Vice president, supply chain services, Hospital Sisters Health System (HSHS) Springfield, Ill.
HSHS consists of 14 acute care facilities based in Wisconsin and Illinois; three separately incorporated medical groups, which employ more than 500 physicians.
Bob Beyer joined Hospital Sisters Health System in 1999 as the corporate director of materials management, following eight years of experience in various roles at another IDN. In 2008, he was promoted to his current position: vice president of supply chain services. His responsibilities include oversight of all supply chain operations for the HSHS ministries, as well as the direction and implementation of supply chain strategy throughout the organization.
The Journal of Healthcare Contracting: What has been the most challenging and rewarding project you have been involved in recently?
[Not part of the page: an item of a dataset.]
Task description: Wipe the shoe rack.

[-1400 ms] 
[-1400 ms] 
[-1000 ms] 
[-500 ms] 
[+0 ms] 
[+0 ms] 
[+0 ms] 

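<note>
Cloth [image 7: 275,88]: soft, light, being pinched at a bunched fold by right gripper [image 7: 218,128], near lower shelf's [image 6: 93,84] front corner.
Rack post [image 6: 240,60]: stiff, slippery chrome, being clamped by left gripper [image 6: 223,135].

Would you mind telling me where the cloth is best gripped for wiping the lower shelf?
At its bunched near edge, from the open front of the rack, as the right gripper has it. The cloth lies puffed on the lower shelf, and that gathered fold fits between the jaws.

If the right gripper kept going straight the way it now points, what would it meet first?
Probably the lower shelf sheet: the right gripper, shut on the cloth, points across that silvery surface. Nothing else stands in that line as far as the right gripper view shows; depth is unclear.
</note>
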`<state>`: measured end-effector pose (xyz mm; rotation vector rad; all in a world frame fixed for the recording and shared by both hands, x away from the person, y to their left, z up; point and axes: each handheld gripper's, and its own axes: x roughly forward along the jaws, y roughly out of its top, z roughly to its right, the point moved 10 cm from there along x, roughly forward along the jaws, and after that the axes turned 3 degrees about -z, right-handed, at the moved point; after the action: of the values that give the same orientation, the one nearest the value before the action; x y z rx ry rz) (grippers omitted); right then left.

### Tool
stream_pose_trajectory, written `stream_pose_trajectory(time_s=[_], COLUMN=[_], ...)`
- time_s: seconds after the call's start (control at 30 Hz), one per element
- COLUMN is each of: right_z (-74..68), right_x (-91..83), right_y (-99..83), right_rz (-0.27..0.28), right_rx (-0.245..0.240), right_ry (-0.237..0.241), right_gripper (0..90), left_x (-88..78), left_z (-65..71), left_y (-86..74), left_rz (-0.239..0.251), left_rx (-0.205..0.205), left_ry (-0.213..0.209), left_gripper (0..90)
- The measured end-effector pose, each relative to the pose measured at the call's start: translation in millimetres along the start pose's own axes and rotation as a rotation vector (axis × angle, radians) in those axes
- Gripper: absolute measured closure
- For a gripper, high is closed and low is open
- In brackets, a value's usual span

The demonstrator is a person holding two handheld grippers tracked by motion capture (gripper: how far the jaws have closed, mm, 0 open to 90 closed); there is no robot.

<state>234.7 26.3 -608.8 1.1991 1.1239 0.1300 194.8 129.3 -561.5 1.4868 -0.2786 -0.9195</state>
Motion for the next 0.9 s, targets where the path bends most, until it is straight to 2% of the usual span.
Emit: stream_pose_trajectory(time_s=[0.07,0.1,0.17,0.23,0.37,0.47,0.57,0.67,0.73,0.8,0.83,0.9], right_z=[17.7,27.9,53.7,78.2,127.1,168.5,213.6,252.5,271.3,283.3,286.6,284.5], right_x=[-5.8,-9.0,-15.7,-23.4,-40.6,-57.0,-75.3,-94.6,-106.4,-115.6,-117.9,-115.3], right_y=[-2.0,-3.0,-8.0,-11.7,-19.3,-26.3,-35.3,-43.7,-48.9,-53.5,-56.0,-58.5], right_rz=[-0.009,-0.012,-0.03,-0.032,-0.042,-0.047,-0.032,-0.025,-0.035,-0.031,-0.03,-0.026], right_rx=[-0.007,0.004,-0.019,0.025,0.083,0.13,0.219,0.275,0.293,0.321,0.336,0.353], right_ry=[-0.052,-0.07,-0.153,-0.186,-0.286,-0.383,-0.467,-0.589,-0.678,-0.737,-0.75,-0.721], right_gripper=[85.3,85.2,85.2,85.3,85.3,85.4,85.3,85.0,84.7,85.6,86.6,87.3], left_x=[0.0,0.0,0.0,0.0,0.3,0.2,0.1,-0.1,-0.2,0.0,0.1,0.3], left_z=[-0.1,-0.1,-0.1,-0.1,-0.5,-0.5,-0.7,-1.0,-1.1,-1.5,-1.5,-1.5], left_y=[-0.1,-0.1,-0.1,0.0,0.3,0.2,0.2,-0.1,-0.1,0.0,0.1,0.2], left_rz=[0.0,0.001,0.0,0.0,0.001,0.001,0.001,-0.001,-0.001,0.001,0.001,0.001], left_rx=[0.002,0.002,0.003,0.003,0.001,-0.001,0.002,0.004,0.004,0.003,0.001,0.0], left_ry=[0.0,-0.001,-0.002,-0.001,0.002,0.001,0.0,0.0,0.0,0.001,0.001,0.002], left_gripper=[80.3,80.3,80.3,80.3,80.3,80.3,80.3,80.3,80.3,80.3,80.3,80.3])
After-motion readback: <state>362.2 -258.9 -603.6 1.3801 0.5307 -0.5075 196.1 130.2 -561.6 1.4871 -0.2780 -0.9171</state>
Bob Beyer: HSHS has been on an older legacy MMIS system for more than 25 years. We are currently on separate item and vendor masters at each facility, which makes managing and understanding our supply expenses and data extremely challenging. In 2012, we launched Project VISION, which is as much a change management project as it is an IT project. We currently are implementing PeopleSoft Financials throughout the system, and are moving to standard data and a shared services concept for all of our purchasing and accounts payable departments. Our first hospital site is expected to go live in September 2015, and the project will conclude with our final wave of hospital implementations in 2017. We believe we have an advantage in that several health systems have already moved to a common MMIS and a shared services center, so we can learn from others regarding what to do and – more importantly – what not to do. Project VISION is a game changer for HSHS, as we will have more real time data, insight and control of our supply utilization and expense than ever before.
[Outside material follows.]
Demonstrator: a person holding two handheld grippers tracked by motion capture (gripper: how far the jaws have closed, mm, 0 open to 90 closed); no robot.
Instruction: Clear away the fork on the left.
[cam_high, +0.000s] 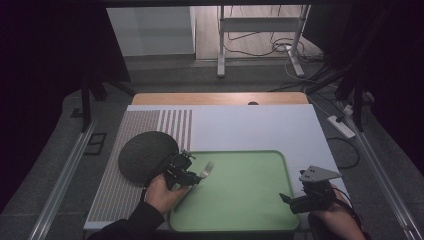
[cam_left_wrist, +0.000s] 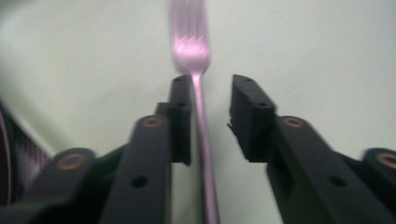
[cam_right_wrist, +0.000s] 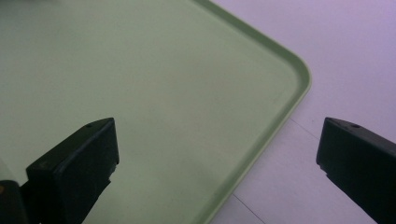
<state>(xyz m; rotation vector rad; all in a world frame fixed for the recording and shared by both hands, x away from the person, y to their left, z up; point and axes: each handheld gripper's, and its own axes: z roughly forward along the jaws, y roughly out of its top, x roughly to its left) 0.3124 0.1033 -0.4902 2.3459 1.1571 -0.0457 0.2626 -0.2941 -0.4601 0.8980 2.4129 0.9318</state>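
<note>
A silver fork (cam_high: 206, 169) lies on the green tray (cam_high: 245, 200) near its left end, tines toward the far side. My left gripper (cam_high: 194, 176) sits low over the fork's handle. In the left gripper view the fork (cam_left_wrist: 191, 51) runs up between the jaws. Its handle lies against the left pad, with a clear gap to the right pad, so my left gripper (cam_left_wrist: 210, 88) is open. My right gripper (cam_high: 289, 199) hovers at the tray's near right corner. Its jaws (cam_right_wrist: 217, 135) stand wide open with nothing between them, above the tray (cam_right_wrist: 163, 70) and its rounded rim.
A dark round plate (cam_high: 145, 155) lies left of the tray on a striped placemat (cam_high: 135, 125). The white tabletop (cam_high: 250, 125) stretches beyond the tray to a wooden far edge. Cables and a power strip (cam_high: 341, 126) lie on the floor to the right.
</note>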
JHC: Please describe a project you look forward to implementing in the next year or two.
Beyer: We continue to implement PeopleSoft Financials throughout the system, and are moving to standard data and a shared services concept for all of our purchasing and accounts payable departments. Once all of our hospitals are live, we will move to product line procurement (e.g., surgery buyers, inventory buyers, capital, etc.), which will allow us to help our buyers and supply chain analysts stay much more focused on pricing accuracy, GPO contract compliance and expense reduction. Our goal is to drastically reduce – and hopefully eliminate – non- item master and non-contract spend, which is very problematic in our current, decentralized procurement environment.
JHC: What is the most important quality you look for in a supplier partner?
Beyer: Buzzwords such as integrity, ethical or partner, are all a given and qualities we expect. We particularly want suppliers to understand our challenges to balance cost and quality. The best supplier partners are the ones that can look past the one-time sale and find ways to bring real value to our organization, above and beyond the sale.
JHC: What is the greatest change we can expect to see in healthcare contracting in the next five years?
Beyer: Provider consolidation and the employed clinician will continue to drive more aggressive and creative contracting. The days of clinician preference driving decisions with no economic balance are going away, and more and more we are economically aligned with the clinicians, working collaboratively on contract strategy and decisions.